There is very little character development; Coppola implies everything she needs to say via deep and limitless subtext. Cinematographer Harris Savides’ camera lingers for what seems like an eternity with a patience that is usually only afforded to foreign films. In summary: this heady and meditative film is not intended for mainstream U.S. audiences.
Los Angeles is portrayed as a perpetually alienating city and appears to be the cause of Johnny’s existential angst. It is not Johnny’s fault that he has embodied this shell of a pampered celebrity living a superficial lifestyle, and his life is not quite as wonderful as one would assume. There is something dehumanizing about never having to do anything — except posing for the occasional publicity photograph or answering mundane questions of the press. In theory, Johnny never needs to leave room 59; parties come to him, as do an endless bounty of beautiful women — his food, booze and cigarettes are even delivered to his door.
For all of her ambiguity, Coppola has opened Somewhere up to many interpretations. Some viewers will probably find an auto-biographical connection between Fanning’s character and Coppola’s own childhood as the daughter of the globe-trotting celebrity filmmaker Francis Ford Coppola, just as some will be annoyed by this apparent ploy to have us sympathize with a wealthy Hollywood star who spends money just as easily as he abandons his Ferrari on the side of a rural road. In this current economic climate when red-blooded Americans seem to be more concerned about the well being of Main Street and “Joe the Plumber”, Somewhere dwells on Johnny’s obscenely carefree financial status. Of course, Somewhere could be read as a harsh criticism of Johnny’s all too easy lifestyle — his wealth and fame are the root of his existential crisis. But that too could easily be perceived as Coppola whining about her own existence. As much as I love her films, there is no denying that being the daughter of Francis Ford Coppola does have its privileges.

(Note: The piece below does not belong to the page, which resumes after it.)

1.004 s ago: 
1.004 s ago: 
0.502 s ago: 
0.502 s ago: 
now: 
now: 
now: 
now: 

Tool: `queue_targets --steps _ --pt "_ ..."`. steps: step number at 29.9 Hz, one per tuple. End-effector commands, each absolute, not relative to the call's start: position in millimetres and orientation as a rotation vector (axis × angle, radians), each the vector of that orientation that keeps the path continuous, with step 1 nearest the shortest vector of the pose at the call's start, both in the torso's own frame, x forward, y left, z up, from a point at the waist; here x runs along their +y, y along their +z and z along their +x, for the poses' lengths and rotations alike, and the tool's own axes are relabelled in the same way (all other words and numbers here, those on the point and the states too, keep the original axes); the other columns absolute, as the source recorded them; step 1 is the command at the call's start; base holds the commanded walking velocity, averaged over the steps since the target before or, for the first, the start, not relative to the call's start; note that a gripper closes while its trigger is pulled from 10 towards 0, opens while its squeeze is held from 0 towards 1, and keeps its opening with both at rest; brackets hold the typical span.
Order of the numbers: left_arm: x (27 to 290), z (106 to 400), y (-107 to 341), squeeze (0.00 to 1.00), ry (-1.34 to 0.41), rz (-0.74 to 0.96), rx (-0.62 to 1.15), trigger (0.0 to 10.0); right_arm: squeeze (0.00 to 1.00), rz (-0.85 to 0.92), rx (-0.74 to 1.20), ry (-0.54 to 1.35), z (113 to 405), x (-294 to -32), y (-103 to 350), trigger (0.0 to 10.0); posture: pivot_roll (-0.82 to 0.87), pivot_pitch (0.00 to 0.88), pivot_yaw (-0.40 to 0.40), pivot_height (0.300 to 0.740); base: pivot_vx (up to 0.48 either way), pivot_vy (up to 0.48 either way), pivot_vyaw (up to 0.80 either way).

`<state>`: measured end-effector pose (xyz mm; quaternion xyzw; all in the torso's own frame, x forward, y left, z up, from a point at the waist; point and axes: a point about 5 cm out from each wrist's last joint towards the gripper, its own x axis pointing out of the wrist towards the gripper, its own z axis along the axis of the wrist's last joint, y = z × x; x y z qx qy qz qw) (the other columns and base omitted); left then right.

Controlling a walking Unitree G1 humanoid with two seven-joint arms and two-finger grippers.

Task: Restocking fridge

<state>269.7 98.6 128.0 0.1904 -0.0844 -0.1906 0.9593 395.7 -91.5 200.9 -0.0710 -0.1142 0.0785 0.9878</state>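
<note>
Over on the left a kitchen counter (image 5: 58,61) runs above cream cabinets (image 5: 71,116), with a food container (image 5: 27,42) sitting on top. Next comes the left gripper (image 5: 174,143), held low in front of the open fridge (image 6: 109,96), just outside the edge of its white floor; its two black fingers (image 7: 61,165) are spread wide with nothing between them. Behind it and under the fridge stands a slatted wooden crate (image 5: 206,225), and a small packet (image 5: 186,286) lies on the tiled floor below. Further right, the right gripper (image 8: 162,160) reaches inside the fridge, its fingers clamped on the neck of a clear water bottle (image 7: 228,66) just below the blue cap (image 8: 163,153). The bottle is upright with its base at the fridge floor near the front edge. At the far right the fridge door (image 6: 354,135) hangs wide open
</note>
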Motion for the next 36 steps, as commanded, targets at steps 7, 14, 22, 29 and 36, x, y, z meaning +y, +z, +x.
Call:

As far as my own interpretation of Somewhere, the jury is still out. I am still teetering between enjoying some of my readings of the film’s message(s) while being annoyed by other interpretations. Somewhere is a drastic departure from the stunning cinematic eye candy of The Virgin Suicides, Lost in Translation and Marie Antoinette which I love so much. The soundtrack by Phoenix (featuring songs by The Strokes and Bryan Ferry, among others), though good, is also a letdown in comparison to the pitch-perfect soundtracks from Coppola’s previous films.
Coppola was harshly criticized for Marie Antoinette because it was perceived as eye (and ear) candy and nothing more — an opinion this critic does not share. Somewhere focuses on many of the same topics as Marie Antoinette but with a dramatically different visual and aural aesthetic, a minimalist one that is more akin to “mumblecore” than anything else. The question remains: Will Somewhere appease the naysayers and haters of Marie Antoinette?